Most allegations for Driving Under the Influence (DUI) involve a person driving a vehicle after consuming alcoholic beverages. But DUI can also be charged if the person consumed a prescribed medication even without ever taking consuming alcohol. Florida’s DUI laws also prohibit driving while impaired as a result of the use of drugs, including illegal “street drugs” such as marijuana.
Section 316.193 of the Florida Statutes provides that DUI charges may result from the use of a controlled substance by a person who is in “actual physical control” of a vehicle and under the influence of an illicit drug in his or her body. Drugs covered by Florida’s DUI statute include marijuana, which is referred to as “cannabis” throughout the statutes.
For prosecutors, proving “DUI by Marijuana” is often more difficult than proving DUI in an alcohol-related case. Without a blood sample showing the presence of the active metabolites of marijuana, impairment is difficult to prove. On the other hand, many cases for driving under the influence of marijuana also include a separate charge for possession of marijuana, which comes with its own serious penalties.
Attorney for Marijuana DUI in West Palm Beach, FL
If you were charged with DUI by Marijuana, Marijuana DUI, or drugged driving in West Palm Beach, Florida, or the surrounding areas of Palm Beach County, FL, then you should contact a qualified local DUI attorney right away.
After a DUI arrest, the clock is ticking on your right to contest a driver’s license suspension. You only have 10 days to demand a formal review hearing and obtain a 42-day permit to continue driving while your attorney fights the administrative suspension. Call us to find out the problems with waiving all of your rights by seeking immediate reinstatement during a “waiver review hearing.”
A skilled attorney can challenge a driver’s license suspension while investigating all the other aspects of a DUI case or drugged driving case. At Meltzer & Bell, P.A., we focus on DUI cases.
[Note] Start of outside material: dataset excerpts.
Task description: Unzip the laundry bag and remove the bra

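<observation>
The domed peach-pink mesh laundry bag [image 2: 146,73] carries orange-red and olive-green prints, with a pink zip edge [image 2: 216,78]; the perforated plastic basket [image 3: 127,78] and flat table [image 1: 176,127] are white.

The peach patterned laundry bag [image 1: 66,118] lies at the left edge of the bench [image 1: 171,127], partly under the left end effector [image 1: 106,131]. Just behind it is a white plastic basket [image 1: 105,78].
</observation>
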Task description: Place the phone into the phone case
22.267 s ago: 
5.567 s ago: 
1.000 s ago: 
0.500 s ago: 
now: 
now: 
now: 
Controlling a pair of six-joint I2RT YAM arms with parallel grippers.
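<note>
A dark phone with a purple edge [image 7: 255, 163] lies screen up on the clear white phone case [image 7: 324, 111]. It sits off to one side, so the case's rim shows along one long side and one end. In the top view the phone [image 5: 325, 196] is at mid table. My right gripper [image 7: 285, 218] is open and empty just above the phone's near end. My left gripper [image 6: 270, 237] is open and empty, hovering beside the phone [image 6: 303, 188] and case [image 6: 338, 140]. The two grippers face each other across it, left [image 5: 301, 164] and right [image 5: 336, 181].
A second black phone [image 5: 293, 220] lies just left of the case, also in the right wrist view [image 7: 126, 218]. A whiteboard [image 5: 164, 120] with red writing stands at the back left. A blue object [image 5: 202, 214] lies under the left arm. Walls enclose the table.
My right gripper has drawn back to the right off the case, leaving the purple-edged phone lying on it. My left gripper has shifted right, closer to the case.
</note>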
We are quite familiar with drugged driving cases and have successfully defended many clients accused of DUI by Marijuana, as well as other drug-related DUI charges.
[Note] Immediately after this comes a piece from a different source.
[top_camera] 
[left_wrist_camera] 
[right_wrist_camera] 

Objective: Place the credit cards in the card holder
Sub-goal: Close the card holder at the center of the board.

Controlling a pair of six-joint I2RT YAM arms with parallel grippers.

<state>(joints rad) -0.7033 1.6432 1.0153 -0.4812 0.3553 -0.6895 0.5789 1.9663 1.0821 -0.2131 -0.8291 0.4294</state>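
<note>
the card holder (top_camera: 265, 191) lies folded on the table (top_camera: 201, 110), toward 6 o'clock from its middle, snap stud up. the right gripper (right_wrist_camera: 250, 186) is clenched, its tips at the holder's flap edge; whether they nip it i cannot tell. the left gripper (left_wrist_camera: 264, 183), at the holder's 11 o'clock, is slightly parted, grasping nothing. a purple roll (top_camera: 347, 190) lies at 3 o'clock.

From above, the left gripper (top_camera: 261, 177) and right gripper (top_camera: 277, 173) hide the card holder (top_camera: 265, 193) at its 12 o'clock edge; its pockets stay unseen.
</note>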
Our attorneys represent clients throughout Palm Beach County, Florida, including the cities of West Palm Beach, Boca Raton, Wellington, Lake Worth, Boynton Beach, Delray Beach, and Belle Glade. We also represent people facing DUI charges in Broward and Miami-Dade counties.
Call Meltzer & Bell, P.A. at (561) 557-8686 today to schedule a free consultation about your marijuana-related DUI charge. We can help you protect your driving privileges and your freedom.
DUI and Marijuana in Palm Beach County, FL
Marijuana is listed as a Schedule I Drug in the Florida Statutes, Section 893.03(1)(c)(7). A Schedule I drug is defined as one that has “high potential for abuse and has no currently accepted medical use in treatment in the U.S.”
Despite the fact that four states have legalized possession of marijuana for recreational purposes and a handful of South Florida communities have decriminalized possession of small amounts of marijuana, as well as abundant scientific evidence of medical marijuana’s benefits, marijuana is strictly illegal in Florida.
Even Palm Beach County passed a law in December 2015 that gives police discretion to issue a citation instead of making an arrest for possession of less than 20 grams of marijuana, but cities within the county are still allowed to make an arrest under Florida law which makes possession of marijuana a first degree misdemeanor.
And though Florida might officially be perplexed about marijuana prohibition, it has enacted tough DUI laws that prohibit a person from driving while impaired by any controlled substance to the extent that the driver’s “normal faculties” are impaired.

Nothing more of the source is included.